Was dismayed to see this palm tree adorned with tea bags, obviously thrown from a higher floor and which had snagged on the leaves and branches. It was like a Christmas tree except that instead of pretty ornaments, this poor tree was festooned with used Dilmah tea bags!
Was it really so difficult, one wonders, to lift the tea bag out of the mug or cup, and carry it a few feet to the rubbish container that must surely be in the home?
It was ironic to encounter this just moments after the cleaner appreciation event. It reinforces what I said in my previous post about how difficult a cleaner’s job is. They have a hard enough job without having to deal with deliberate littering like this.
The tree has since been de-bagged. The culprit, though, has yet to be bagged.
The only clues at the moment, given the location and the number of tea bags in the tree, are that the culprit lives at blk 129 Bukit Merah View in one of the units facing Lower Delta Road and likes drinking Dilmah tea! The challenge, you can see, is rather like trying to find Paddington Bear by following a trail of marmalade jars.
To this person, I would like to say: please stop throwing tea bags out of your home:
First, it’s unsightly;
Second, it’s inconsiderate to your neighbours. They live in the same neighbourhood. The trees, shrubs and greenery were planted for all to enjoy and take pleasure from. Throwing your rubbish onto the greenery in the common space spoils it for everyone else;
Third, it is inconsiderate to the poor cleaners. As a result of your actions, other people will have to clean up this mess. “Other people” in this case means the cleaners. (Please see their pictures in the post below.) Their work is hard enough as it is, often carried out in the hot sun. They now have to do this additional cleaning up. Unlike litter on the floor which can be swept away, these tea bags are tangled up on the leaves and branches, hanging out of reach from the ground. This means a cleaner has to climb up a ladder and untangle or cut the strings by hand in order to remove them, one by one. For safety reasons, another cleaner, who could have been deployed elsewhere, will have to be around to keep the ladder steady and assist with the removal.
This could all have been be avoided if there was a simple consideration for others, and the expending of just that tiny little bit of energy to properly dispose of the tea bags after use.

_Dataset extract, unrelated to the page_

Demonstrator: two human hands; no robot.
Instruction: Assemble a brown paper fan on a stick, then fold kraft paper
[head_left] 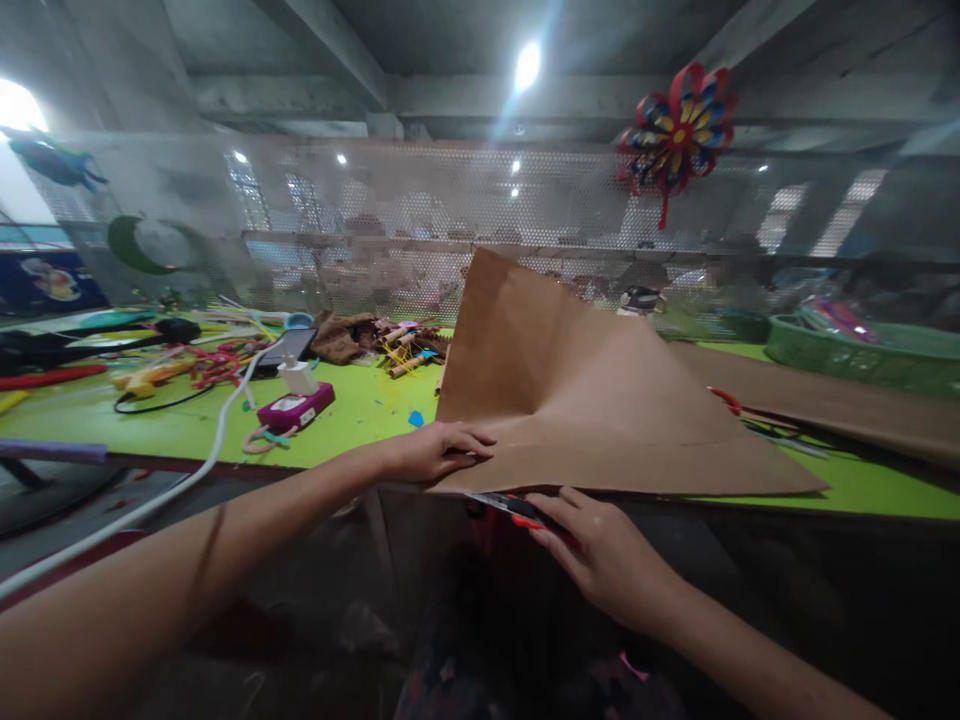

Some may ask about enforcement. I will certainly ask the agencies to look into this. But here again, let me highlight the difficulties. In order to enforce, you have to identify the culprit. We don’t know from exactly which floor the tea bags were thrown, save that it has to be one of the units above the level of the tree top. This block is on the edge of a steep slope that leads down to the road, so there is no opposite block or any other structure from which to mount surveillance cameras. The agencies can certainly try, but do consider the time, effort and expense that has to be incurred in order to do this.
And if you stop to think about it – this is a matter where the need for enforcement should not even have had to arise in the first place. It is really about mindset and attitude.
Whilst other estates may not have this unique species of tree, they have similar littering-related problems.
Insofar as littering is concerned, the real measure of cleanliness ought not to be how often or quickly litter is cleaned up; it should be how much litter there is to begin with – which goes back to how each one of us regards and takes care of our estate. If each one of us does our part, things will be so much better for all.